Tainted Types
Welcome! In the previous post, I covered branded types as the first of a domain primitives series.
Where branded types helped us ensure upstream code is correct, we can flip the script and use another type of domain object (specifically, a value object) to ensure that downstream code is correct. As the adage goes, “always validate user input!” We can “taint” user input as it enters our system and force everything that handles it to either validate or sanitize it.
Let’s get into it!
Implementation
The basic concept is to encapsulate and taint dangerous data inside a value object: a simple, immutable store of data. The most basic implementation might look like this:
class UserInput<T = string> {
constructor(readonly value: T) { }
// Optional, but leave out if you're paranoid!
toString() {
return this.value.toString();
}
}
…and that’s it! Simple, right?
To actually use and benefit from it, you need to choose the ingress or integration point where you taint user input and store them in these objects. Ideally, it’s as close to the source as possible, but that can be quite aggressive. You need to weigh the costs, benefits, and trade-offs.
Because this is all fake code and I’m insane, I’ll insert a top-level middleware in our toy Express/API app that takes all JSON input from the world, and then convert it there:
app.use(express.json({
reviver: (_key, value) => {
if (typeof value === "string") {
return new UserInput(value);
}
return value;
}
}));
This reviver
function takes all strings (your threat model might
be different and you may need to handle other data types) and then stuffs them
into UserInput
objects. This will break many endpoints that don’t have
updated request interfaces and types, so you’ll want great unit test coverage
before changing this wholesale; otherwise, incremental adoption might be more
apt.
It’s important to note that user input doesn’t come only via your API. You very well might be fetching data from another service that contains user input, and it’s just entered into some other website. Generally, I prefer to validate inputs and only sanitize on output, when I know which medium to render to (and thus, how to sanitize it). Another totally valid option is to serialize untrusted fields in your database into this data type. It’s up to you!

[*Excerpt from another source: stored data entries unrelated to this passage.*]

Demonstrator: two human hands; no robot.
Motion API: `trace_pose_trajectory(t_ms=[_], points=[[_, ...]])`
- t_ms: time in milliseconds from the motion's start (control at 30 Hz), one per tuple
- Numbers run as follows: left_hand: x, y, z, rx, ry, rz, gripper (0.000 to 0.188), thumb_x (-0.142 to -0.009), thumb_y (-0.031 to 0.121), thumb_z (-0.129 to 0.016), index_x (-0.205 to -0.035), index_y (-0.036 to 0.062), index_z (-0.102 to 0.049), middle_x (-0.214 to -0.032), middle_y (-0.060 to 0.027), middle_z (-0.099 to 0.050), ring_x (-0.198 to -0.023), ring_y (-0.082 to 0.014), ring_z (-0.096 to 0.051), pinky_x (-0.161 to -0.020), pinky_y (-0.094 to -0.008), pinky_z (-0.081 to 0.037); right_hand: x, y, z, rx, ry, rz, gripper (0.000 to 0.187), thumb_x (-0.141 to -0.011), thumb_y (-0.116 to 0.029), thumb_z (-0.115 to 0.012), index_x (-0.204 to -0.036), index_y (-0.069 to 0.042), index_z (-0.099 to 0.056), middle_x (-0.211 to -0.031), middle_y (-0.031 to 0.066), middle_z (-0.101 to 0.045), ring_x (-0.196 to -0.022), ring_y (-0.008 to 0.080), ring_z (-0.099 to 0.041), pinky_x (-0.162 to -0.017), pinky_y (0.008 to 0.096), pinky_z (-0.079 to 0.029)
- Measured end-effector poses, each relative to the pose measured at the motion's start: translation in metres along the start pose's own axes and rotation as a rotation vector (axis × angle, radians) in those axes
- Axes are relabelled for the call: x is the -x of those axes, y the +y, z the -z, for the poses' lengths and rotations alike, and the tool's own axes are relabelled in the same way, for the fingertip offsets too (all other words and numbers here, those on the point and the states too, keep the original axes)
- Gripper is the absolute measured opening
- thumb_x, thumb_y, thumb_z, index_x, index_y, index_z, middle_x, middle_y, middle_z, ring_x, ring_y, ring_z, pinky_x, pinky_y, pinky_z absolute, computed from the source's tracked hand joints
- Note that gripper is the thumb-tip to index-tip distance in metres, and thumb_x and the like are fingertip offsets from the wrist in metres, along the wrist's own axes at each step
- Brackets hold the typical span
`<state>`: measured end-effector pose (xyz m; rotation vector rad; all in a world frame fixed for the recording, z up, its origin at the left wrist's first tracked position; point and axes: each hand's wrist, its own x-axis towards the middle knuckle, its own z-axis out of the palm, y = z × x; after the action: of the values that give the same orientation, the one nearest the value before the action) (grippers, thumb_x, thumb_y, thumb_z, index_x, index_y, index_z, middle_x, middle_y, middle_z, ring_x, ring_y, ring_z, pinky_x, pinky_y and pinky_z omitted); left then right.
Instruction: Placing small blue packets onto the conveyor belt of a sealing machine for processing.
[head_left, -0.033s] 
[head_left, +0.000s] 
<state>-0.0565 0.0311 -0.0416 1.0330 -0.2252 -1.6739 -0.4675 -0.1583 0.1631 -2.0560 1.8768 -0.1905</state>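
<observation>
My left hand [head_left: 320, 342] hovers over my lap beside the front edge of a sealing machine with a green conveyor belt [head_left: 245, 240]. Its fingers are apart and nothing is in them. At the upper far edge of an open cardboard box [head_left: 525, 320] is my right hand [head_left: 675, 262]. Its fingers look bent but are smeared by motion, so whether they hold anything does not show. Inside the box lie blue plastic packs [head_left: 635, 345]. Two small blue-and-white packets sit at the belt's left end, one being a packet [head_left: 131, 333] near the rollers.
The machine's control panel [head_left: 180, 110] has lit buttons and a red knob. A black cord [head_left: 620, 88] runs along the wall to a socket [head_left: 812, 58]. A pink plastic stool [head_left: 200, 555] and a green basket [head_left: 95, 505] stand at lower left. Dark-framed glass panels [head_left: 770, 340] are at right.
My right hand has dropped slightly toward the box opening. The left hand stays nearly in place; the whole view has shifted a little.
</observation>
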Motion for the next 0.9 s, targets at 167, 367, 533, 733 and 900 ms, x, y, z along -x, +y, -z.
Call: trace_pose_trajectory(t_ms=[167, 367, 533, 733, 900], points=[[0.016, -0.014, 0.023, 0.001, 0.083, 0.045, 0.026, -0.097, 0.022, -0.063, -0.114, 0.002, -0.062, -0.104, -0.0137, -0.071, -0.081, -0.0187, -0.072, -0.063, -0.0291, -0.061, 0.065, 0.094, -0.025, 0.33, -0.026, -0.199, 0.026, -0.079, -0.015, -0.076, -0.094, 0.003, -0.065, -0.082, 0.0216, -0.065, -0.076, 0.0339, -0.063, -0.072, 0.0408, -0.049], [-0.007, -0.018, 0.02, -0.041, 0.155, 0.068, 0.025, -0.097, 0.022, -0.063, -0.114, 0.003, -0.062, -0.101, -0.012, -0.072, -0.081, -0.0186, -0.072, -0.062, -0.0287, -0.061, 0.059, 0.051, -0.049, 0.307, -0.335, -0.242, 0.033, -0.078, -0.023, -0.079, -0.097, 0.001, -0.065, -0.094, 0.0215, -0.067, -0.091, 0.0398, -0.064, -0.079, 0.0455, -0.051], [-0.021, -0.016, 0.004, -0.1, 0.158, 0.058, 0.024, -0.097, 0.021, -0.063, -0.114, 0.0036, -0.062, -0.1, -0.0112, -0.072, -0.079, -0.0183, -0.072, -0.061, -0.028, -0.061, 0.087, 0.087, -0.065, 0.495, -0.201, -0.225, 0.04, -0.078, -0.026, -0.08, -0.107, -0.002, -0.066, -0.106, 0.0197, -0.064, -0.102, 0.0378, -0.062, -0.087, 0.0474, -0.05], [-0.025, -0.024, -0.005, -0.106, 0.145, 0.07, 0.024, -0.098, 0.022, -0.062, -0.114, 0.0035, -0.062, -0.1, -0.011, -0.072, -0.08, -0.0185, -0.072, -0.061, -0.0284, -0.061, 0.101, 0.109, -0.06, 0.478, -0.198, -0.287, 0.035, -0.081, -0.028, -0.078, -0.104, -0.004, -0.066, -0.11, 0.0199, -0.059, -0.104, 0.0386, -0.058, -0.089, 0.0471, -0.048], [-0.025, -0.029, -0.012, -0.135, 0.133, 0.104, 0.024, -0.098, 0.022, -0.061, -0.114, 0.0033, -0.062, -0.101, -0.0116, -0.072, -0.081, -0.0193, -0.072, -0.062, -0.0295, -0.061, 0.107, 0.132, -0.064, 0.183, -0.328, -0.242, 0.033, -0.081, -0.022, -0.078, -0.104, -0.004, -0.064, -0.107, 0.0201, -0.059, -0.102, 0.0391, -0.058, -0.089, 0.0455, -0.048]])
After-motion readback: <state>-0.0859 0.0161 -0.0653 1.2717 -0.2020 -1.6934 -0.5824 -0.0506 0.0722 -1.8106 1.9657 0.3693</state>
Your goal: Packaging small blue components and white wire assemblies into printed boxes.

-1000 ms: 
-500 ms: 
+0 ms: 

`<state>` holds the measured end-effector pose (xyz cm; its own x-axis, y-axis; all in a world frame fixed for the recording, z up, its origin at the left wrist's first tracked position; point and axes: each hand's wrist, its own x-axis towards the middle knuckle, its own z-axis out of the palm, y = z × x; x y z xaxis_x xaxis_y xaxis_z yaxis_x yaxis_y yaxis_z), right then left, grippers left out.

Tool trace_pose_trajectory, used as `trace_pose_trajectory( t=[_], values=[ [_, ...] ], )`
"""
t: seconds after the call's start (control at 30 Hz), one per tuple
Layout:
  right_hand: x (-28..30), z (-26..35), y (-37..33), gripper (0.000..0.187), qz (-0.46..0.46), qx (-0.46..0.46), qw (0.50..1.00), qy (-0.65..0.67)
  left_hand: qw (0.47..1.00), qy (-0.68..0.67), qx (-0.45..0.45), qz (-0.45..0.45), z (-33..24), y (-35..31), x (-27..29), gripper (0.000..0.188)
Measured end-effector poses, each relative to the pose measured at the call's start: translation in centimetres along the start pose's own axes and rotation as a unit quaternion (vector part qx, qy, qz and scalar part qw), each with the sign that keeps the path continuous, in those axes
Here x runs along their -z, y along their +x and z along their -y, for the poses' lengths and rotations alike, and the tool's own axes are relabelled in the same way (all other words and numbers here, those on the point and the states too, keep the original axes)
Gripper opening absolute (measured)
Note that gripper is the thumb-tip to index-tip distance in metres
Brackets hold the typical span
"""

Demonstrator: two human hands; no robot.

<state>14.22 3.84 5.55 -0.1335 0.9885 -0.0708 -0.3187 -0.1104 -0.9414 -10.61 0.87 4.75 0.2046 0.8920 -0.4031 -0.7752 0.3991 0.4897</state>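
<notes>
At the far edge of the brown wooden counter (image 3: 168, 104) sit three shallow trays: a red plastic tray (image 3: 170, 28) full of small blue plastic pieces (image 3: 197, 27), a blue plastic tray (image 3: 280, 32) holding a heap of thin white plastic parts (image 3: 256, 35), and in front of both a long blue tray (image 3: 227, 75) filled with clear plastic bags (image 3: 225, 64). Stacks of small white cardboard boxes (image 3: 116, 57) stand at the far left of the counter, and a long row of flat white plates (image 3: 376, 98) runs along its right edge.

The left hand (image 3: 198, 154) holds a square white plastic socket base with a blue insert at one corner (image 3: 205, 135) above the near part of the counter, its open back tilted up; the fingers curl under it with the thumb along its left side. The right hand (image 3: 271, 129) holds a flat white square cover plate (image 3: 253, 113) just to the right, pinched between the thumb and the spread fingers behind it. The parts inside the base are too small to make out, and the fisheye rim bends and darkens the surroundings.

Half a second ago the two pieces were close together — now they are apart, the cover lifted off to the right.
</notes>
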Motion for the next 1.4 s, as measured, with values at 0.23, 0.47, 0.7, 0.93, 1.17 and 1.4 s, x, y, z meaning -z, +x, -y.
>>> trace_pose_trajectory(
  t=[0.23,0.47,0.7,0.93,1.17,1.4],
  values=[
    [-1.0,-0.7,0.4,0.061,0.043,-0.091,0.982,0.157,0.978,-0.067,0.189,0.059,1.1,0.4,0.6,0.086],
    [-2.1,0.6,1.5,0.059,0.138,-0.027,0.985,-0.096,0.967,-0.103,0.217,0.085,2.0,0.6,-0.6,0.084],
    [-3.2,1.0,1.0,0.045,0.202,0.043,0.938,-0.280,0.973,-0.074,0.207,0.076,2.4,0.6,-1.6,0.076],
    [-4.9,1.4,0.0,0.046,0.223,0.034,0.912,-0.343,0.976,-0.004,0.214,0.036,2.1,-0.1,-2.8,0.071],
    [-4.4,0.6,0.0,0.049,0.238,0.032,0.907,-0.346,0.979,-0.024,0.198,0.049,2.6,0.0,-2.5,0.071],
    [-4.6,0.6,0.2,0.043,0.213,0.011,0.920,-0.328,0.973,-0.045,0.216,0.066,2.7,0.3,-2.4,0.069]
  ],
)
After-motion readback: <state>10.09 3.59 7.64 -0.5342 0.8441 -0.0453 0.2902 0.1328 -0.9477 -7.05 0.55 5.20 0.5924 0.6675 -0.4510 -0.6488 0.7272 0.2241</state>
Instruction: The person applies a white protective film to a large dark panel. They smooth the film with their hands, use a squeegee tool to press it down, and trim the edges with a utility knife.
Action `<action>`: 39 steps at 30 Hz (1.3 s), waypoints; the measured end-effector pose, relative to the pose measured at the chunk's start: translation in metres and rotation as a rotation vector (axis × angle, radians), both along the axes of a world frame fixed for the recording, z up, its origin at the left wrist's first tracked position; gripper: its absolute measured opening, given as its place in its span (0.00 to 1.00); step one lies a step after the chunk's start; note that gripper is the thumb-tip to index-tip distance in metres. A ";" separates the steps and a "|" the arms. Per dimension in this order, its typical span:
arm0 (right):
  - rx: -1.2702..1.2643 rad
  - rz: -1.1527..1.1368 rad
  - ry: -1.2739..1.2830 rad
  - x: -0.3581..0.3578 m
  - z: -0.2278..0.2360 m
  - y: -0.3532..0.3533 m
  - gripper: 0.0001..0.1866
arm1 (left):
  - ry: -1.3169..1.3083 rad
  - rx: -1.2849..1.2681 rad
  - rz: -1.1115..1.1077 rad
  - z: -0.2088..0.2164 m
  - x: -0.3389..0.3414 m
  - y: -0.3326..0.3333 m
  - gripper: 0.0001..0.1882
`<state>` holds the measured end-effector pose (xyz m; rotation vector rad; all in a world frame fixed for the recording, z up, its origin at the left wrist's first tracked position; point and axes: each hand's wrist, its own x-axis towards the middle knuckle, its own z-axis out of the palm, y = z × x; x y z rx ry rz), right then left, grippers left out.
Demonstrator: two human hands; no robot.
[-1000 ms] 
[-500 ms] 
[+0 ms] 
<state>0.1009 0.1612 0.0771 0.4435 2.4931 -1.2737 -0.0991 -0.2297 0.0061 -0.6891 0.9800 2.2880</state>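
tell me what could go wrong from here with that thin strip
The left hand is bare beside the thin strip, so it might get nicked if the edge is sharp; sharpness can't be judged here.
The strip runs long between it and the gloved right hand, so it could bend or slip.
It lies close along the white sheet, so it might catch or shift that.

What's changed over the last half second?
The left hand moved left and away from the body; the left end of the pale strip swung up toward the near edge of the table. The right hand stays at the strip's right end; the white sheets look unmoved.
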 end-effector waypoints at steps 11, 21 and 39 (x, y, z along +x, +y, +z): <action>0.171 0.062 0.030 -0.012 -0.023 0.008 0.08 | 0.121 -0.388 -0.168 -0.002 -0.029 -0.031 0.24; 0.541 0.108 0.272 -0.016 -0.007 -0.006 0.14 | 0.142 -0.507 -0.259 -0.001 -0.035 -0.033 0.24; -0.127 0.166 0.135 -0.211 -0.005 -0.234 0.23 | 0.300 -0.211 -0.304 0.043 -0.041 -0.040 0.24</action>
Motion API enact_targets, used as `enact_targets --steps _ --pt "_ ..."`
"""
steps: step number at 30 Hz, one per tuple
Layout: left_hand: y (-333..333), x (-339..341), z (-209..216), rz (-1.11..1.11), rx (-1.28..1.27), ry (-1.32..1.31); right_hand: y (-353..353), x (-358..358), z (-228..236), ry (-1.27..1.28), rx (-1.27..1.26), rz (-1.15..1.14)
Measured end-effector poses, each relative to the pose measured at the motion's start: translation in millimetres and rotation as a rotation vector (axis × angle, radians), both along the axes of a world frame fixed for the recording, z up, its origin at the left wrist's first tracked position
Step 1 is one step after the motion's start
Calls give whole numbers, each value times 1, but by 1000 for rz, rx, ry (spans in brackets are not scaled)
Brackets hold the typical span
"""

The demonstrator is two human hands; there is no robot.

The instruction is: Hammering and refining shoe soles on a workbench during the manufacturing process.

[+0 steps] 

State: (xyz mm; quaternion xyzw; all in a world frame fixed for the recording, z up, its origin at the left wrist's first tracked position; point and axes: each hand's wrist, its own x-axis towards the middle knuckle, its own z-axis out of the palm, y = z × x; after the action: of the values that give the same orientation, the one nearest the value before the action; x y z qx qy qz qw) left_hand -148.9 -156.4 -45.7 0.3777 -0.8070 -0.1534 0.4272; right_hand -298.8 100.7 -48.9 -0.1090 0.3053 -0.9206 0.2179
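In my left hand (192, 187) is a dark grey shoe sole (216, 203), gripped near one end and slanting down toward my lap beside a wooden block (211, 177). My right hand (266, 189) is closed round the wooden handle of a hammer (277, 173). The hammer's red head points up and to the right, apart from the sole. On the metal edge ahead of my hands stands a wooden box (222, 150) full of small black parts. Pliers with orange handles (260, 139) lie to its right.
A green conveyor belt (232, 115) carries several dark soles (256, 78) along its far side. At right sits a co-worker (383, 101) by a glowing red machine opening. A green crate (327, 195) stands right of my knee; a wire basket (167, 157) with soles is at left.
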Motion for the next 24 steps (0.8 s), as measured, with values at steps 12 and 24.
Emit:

For simplicity, let’s assume we made the decision to sanitize input and remove HTML tags for an endpoint that allows a user to update their bio in Markdown:
// user.ts
async function updateBio(userId: string, bio: string) {
/* Save something to the database */
}
// app.ts
interface UserRequest extends Request {
body: {
bio: UserInput;
}
}
app.post("/user", async (req: UserRequest, res) => {
const { bio } = req.body;
await updateBio(req.user.id, bio); // 💥 Won't compile!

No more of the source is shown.